Естественным движением (или движением по природе) Аристотель называл движение тел к их естественным местам. Так, естественным местом для земли является область, находящаяся непосредственно у центра космоса; именно поэтому земля и все тела, в которых земля преобладает, стремятся к центру космоса, т. е. падают вниз. Выше расположены, соответственно, естественные места воды, воздуха и огня. Тяжесть и легкость суть не свойства элементов самих по себе, а свойства, определяемые стремлением тел занять свои естественные места и, следовательно, их положением в пространстве. Тело, расположенное выше своего естественного места, стремится падать вниз, так как обладает тяжестью; тело, находящееся ниже своего естественного места, стремится подняться вверх и потому кажется легким.
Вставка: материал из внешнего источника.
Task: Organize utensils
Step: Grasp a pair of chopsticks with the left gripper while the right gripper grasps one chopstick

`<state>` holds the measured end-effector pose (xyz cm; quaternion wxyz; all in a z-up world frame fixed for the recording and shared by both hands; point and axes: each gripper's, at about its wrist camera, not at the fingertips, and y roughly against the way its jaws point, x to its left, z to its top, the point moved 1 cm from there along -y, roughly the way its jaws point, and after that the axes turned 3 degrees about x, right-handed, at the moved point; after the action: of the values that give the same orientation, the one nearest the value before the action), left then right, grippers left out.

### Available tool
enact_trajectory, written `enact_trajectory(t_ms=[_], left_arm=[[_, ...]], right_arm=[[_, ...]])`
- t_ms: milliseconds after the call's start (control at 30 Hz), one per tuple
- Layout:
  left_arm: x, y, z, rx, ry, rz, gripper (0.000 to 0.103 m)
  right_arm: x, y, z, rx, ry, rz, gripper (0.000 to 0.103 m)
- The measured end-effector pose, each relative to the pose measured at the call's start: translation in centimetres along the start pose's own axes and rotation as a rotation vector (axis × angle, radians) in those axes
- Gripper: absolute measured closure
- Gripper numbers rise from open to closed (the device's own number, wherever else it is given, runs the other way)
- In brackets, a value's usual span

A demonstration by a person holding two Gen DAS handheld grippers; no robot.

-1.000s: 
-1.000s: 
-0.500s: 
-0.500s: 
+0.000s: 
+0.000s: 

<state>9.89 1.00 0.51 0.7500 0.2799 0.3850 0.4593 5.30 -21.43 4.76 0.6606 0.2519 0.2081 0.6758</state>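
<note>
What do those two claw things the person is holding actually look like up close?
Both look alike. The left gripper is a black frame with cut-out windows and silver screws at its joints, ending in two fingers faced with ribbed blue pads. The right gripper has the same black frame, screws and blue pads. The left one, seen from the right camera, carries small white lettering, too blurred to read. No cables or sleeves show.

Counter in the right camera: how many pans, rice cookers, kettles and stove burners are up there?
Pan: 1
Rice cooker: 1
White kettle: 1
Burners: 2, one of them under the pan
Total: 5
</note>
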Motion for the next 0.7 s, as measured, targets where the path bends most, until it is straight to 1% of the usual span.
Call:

Земля не может находиться ниже центра космоса, поэтому она всегда падает вниз и в этом смысле является абсолютно тяжелым телом.
По аналогичным причинам огонь можно считать абсолютно легким телом, ибо выше периферии подлунного мира он подняться не может. Промежуточное положение занимают вода и воздух: в определенных условиях они оказываются легкими, в других же — тяжелыми. При этом то, что справедливо для чистых элементов, справедливо и для сложных тел, в которых соответствующие элементы преобладают.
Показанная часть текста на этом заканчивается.